> **Task details**: Copy out every line of the data that follows, exactly.

> **Data segment**:
+ + +
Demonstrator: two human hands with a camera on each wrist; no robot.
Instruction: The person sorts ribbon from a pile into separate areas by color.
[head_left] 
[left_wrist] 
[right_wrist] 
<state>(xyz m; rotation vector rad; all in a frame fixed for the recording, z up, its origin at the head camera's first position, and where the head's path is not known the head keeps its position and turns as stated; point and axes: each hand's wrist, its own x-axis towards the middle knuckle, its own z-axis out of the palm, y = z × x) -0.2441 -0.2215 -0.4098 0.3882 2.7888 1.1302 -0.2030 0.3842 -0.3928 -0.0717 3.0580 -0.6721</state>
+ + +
> **Task response**:
Demonstrator: two human hands with a camera on each wrist; no robot.
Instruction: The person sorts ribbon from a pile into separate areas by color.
[head_left] 
[left_wrist] 
[right_wrist] 
<state>(xyz m; rotation vector rad; all in a frame fixed for the recording, z up, its origin at the head camera's first position, and where the head's path is not known the head keeps its position and turns as stated; point and axes: each hand's wrist, its own x-axis towards the middle knuckle, its own z-axis out of the palm, y = z × x) -0.2441 -0.2215 -0.4098 0.3882 2.7888 1.1302 -0.2030 0.3842 -0.3928 -0.0717 3.0580 -0.6721</state>

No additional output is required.